Data to examine
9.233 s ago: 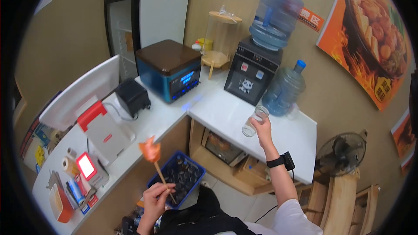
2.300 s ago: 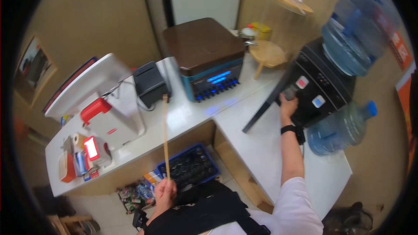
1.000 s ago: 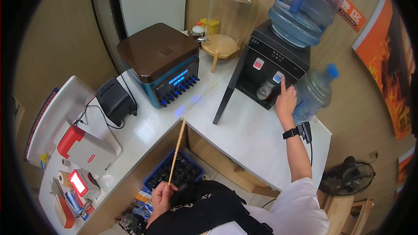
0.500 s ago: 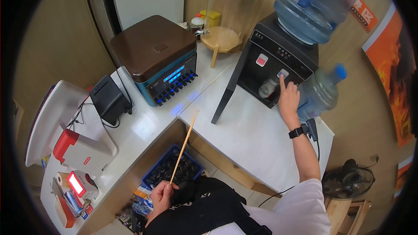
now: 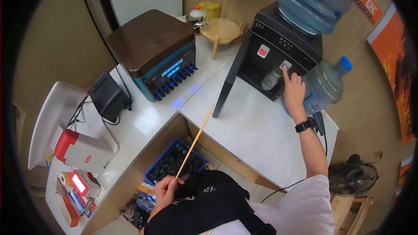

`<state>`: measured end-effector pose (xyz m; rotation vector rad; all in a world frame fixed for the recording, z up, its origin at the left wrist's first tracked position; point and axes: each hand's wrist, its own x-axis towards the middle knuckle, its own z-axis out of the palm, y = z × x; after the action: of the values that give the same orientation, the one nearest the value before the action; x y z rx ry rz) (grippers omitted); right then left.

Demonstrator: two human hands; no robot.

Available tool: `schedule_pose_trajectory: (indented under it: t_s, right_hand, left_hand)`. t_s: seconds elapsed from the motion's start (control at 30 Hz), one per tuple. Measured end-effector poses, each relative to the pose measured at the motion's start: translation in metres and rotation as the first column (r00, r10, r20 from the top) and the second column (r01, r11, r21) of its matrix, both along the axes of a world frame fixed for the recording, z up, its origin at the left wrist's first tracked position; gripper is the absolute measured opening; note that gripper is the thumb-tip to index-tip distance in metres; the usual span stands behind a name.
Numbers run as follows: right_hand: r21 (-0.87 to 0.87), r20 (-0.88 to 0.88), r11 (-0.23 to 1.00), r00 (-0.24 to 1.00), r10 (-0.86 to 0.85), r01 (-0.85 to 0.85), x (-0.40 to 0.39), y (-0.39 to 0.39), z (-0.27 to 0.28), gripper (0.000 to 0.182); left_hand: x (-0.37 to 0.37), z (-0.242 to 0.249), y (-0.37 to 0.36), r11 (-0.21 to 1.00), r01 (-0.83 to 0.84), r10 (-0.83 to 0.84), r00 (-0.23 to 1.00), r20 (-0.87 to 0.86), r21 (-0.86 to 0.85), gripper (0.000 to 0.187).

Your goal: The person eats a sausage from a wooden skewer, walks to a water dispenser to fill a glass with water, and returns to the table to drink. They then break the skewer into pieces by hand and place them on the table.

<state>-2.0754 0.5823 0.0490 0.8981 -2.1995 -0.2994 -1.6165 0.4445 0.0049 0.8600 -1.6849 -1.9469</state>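
My left hand (image 5: 165, 189), low in the view, is closed round the lower end of a thin wooden stick (image 5: 195, 141), whose tip points up and right. My right hand (image 5: 294, 90) reaches to the black water dispenser (image 5: 285, 39), its index finger on the blue-marked button (image 5: 285, 65) and the other fingers curled, holding nothing. Beside that button is a red-marked one (image 5: 263, 51). Under the buttons a clear container (image 5: 271, 79) stands in the dispenser's bay. A large blue water bottle (image 5: 305, 6) sits upside down on top.
The dispenser's black door (image 5: 226, 89) stands open. A brown-lidded machine (image 5: 152, 45) is on the white counter (image 5: 257, 137), with a clear barrel (image 5: 230, 4) behind. Another water bottle (image 5: 326, 85) stands right. Below are a blue crate (image 5: 174, 163) and a fan (image 5: 352, 178).
The view has shifted slightly. The stick's tip has swung right, closer to the dispenser door. My right index finger remains at the blue-marked button.
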Motion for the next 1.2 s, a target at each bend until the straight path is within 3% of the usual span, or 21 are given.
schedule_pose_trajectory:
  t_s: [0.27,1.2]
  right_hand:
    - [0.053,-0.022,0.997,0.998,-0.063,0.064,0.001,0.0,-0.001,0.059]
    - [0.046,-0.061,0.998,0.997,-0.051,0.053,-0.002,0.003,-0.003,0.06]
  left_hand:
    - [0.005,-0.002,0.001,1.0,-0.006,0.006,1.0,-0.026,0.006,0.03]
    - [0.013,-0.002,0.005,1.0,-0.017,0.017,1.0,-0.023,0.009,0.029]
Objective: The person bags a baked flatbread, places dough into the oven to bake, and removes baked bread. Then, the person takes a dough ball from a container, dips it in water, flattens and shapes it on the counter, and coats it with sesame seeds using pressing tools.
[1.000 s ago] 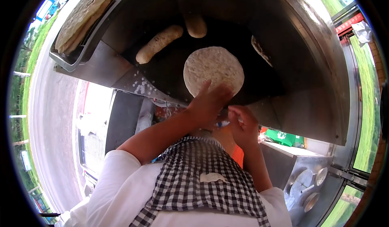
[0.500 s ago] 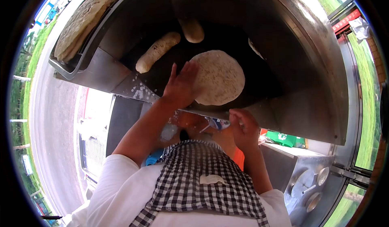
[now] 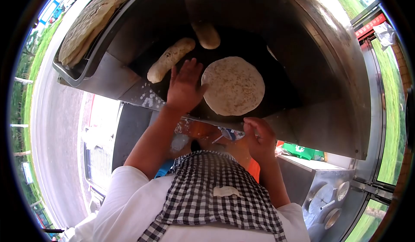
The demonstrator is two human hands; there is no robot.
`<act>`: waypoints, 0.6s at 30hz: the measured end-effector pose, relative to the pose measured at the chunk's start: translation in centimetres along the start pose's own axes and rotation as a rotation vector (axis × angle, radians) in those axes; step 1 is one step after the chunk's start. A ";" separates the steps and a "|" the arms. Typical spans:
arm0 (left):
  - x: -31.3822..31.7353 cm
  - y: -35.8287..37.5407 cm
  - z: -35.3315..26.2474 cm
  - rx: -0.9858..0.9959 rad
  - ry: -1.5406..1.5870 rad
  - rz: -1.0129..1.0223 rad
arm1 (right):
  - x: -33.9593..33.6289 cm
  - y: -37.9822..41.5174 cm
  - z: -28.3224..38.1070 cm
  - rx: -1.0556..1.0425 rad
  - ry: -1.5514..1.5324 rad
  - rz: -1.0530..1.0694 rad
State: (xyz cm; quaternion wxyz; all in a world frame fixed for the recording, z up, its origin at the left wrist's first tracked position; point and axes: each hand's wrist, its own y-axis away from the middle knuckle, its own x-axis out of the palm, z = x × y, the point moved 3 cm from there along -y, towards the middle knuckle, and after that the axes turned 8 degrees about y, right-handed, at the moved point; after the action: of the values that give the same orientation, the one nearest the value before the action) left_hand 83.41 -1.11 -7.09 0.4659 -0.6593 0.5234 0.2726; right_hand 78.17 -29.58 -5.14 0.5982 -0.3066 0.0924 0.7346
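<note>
A round, flat piece of dough (image 3: 233, 86) with speckled browning lies on the dark griddle surface (image 3: 276, 84). Just left of it, my left hand (image 3: 185, 86) is spread palm-down, its thumb right at the dough's edge. Beyond that hand rests a long dough roll (image 3: 170, 59), and a second dough roll (image 3: 206, 34) lies farther back. My right hand (image 3: 259, 135) hovers by the front edge of the metal surround, fingers loosely curled in, with nothing showing in them.
Stacked flatbreads (image 3: 88, 26) sit in a metal tray (image 3: 80, 78) at upper left. White flour flecks (image 3: 150, 97) dot the front-left metal ledge. A steel cabinet with round dials (image 3: 322, 199) stands at lower right. High metal walls (image 3: 328, 69) surround the griddle.
My left hand has slid left off the dough round, uncovering its left edge. The right hand stays in nearly the same place, and the view has shifted slightly.
</note>
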 end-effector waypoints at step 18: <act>-7.9 5.6 7.5 -0.156 -0.044 -0.369 | 1.3 -4.0 1.3 -0.119 0.007 0.057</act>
State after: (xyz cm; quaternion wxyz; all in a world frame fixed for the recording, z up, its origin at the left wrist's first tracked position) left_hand 76.66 9.03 -5.38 0.4669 -0.7719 0.3608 0.2368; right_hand 81.31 -26.77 -3.97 0.5575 -0.3414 0.0592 0.7544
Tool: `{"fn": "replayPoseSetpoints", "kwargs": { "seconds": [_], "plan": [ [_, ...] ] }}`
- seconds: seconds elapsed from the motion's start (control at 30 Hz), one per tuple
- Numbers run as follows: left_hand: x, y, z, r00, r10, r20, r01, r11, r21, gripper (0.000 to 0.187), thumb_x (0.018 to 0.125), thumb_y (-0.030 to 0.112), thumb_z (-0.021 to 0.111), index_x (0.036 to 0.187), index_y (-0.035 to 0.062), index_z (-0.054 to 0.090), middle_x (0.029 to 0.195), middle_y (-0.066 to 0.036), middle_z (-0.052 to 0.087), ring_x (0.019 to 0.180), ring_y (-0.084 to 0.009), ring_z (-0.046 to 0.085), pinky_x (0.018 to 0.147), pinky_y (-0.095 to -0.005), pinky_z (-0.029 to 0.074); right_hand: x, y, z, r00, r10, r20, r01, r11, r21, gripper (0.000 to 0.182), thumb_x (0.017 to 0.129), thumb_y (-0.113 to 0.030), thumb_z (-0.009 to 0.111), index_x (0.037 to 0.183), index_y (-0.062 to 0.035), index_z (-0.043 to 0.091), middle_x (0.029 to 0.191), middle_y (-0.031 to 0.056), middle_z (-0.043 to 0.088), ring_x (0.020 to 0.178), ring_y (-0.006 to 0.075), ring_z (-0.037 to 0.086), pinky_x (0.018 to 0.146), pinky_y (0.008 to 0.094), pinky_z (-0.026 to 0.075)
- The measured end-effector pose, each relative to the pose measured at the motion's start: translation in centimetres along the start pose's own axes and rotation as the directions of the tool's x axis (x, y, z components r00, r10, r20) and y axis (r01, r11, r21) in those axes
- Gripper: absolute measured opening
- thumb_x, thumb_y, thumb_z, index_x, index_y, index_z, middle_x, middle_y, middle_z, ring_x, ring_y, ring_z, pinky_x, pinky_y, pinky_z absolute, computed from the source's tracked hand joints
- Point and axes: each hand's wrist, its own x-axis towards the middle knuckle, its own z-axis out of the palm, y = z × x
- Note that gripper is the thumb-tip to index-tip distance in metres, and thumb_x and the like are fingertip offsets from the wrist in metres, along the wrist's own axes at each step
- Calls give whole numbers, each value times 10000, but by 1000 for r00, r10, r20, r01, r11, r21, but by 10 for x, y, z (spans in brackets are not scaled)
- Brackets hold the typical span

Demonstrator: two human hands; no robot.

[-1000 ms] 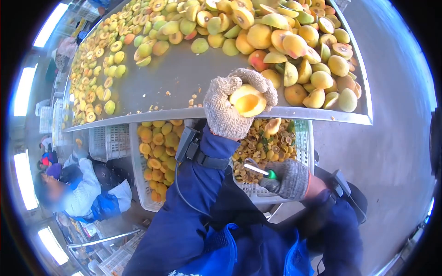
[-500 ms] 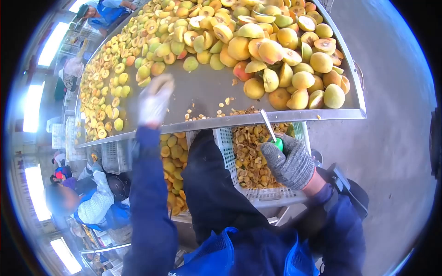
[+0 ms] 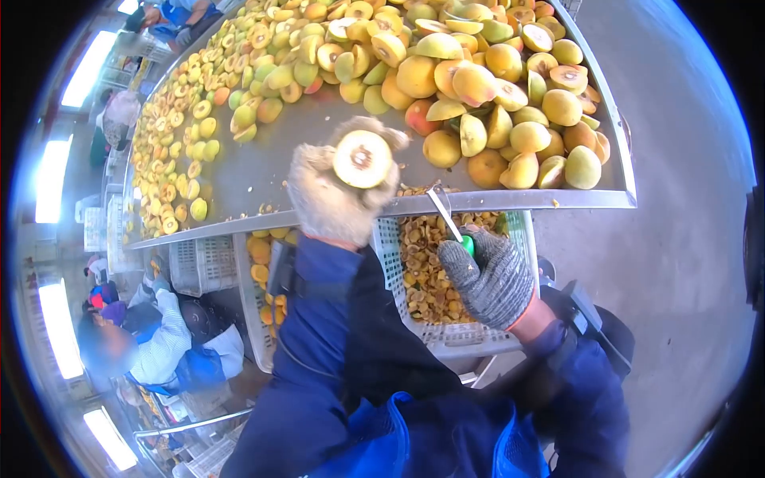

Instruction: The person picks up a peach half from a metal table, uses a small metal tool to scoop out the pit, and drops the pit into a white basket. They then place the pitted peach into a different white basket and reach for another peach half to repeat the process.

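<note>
My left hand (image 3: 339, 195), in a pale glove, is closed round a peach half (image 3: 362, 159). Its pale cut face, brown at the core, is turned up toward me, above the near edge of the metal table (image 3: 319, 119). In my right hand (image 3: 490, 279), wearing a grey knit glove, is a green-handled knife (image 3: 444, 213). Its thin metal blade points up and left, its tip close to the table's rim, apart from the peach half. Whole and halved peaches (image 3: 478, 88) are heaped across the far and right parts of the table.
Under the table edge stands a white crate (image 3: 470, 338) full of brown-yellow scraps. Left of it, another crate (image 3: 256, 327) holds peaches. A co-worker (image 3: 171, 350) sits at the left, and another person (image 3: 179, 20) is at the upper left.
My left hand has moved right and toward me from the tabletop, and the peach half now shows in it. The right hand with the knife has shifted slightly left.
</note>
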Motion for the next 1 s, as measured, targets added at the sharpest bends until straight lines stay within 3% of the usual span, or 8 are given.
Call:
{"fn": "replayPoseSetpoints", "kwargs": {
  "seconds": [0.07,0.4,0.47,0.57,0.9,0.93,0.97,1.0],
  "plan": [
    [-3,-23,1,998,-65,21,66,996,-56,525,911,432,371,1082,-3,609,956,-228,657,732,-250,622,562,-310,518,0,-3,4,988,-143,-54,135,983,-125,335,961,-350,614,967,-19,665,702,193,610,640,384,609,576,457,468],
    [-4,-62,3,997,-57,-53,54,997,-57,576,874,409,392,1113,-69,607,1011,-258,666,827,-325,655,741,-383,555,4,13,19,981,-113,-159,55,942,-330,406,926,-386,647,870,14,607,608,206,591,576,402,613,526,489,478],
    [-5,-64,0,998,-52,-33,49,997,-67,560,879,399,402,1110,-67,608,983,-245,674,850,-325,661,777,-390,561,6,11,20,976,-138,-166,47,887,-460,341,891,-262,709,967,62,633,674,212,619,599,398,619,554,468,487],
    [-11,-66,-1,997,6,-76,6,989,148,580,872,434,435,1102,-67,616,998,-239,680,850,-363,672,761,-464,597,11,13,22,969,-169,-178,48,843,-536,336,882,-285,716,948,35,641,661,200,616,584,397,619,522,469,484],
    [-13,-75,-33,999,28,26,-33,979,201,411,972,307,437,1075,-34,641,963,-168,692,867,-253,665,807,-347,541,13,15,18,997,-60,-56,18,822,-569,340,894,-342,697,874,-10,630,626,203,592,582,401,617,523,471,486],
    [-18,-71,-27,973,218,76,-219,767,604,390,973,296,444,1066,-24,647,965,-158,693,872,-240,666,813,-342,536,12,15,20,997,-45,-61,6,847,-531,346,893,-344,699,874,-6,628,631,207,595,588,401,616,531,468,486],
    [-21,-68,-22,910,359,206,-341,368,865,370,974,285,451,1057,-13,653,967,-148,694,877,-226,667,819,-337,531,13,14,21,997,-32,-67,-5,870,-493,352,892,-346,702,873,-3,627,637,210,597,595,401,616,538,465,486],
    [-22,-67,-18,909,360,211,-346,367,864,370,974,285,451,1057,-13,653,967,-148,694,877,-226,667,819,-337,531,13,14,22,997,-21,-73,-14,891,-455,358,892,-348,704,873,1,625,642,214,599,602,400,616,546,462,486]
  ]
}}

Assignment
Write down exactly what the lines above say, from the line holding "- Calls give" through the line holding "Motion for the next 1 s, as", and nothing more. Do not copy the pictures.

Response area
- Calls give whole numbers, each value times 10000, but by 1000 for r00, r10, r20, r01, r11, r21, but by 10 for x, y, z (spans in brackets are not scaled)
- Brackets hold the typical span

Demonstrator: two human hands; no robot.

[-1000 ms] 
[-500 ms] 
[+0 ms] 

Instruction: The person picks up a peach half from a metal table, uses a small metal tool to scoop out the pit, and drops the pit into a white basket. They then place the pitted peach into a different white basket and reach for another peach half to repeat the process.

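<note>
My left hand (image 3: 339, 195), in a pale glove, is closed round a peach half (image 3: 362, 159). Its pale cut face, brown at the core, is turned up toward me, above the near edge of the metal table (image 3: 319, 119). In my right hand (image 3: 490, 279), wearing a grey knit glove, is a green-handled knife (image 3: 444, 213). Its thin metal blade points up and left, its tip close to the table's rim, apart from the peach half. Whole and halved peaches (image 3: 478, 88) are heaped across the far and right parts of the table.
Under the table edge stands a white crate (image 3: 470, 338) full of brown-yellow scraps. Left of it, another crate (image 3: 256, 327) holds peaches. A co-worker (image 3: 171, 350) sits at the left, and another person (image 3: 179, 20) is at the upper left.
My left hand has moved right and toward me from the tabletop, and the peach half now shows in it. The right hand with the knife has shifted slightly left.
</note>
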Motion for the next 1 s, as measured, targets added at the sharpest bends until straight lines stay within 3% of the usual span, or 8 are given.

The response above is complete.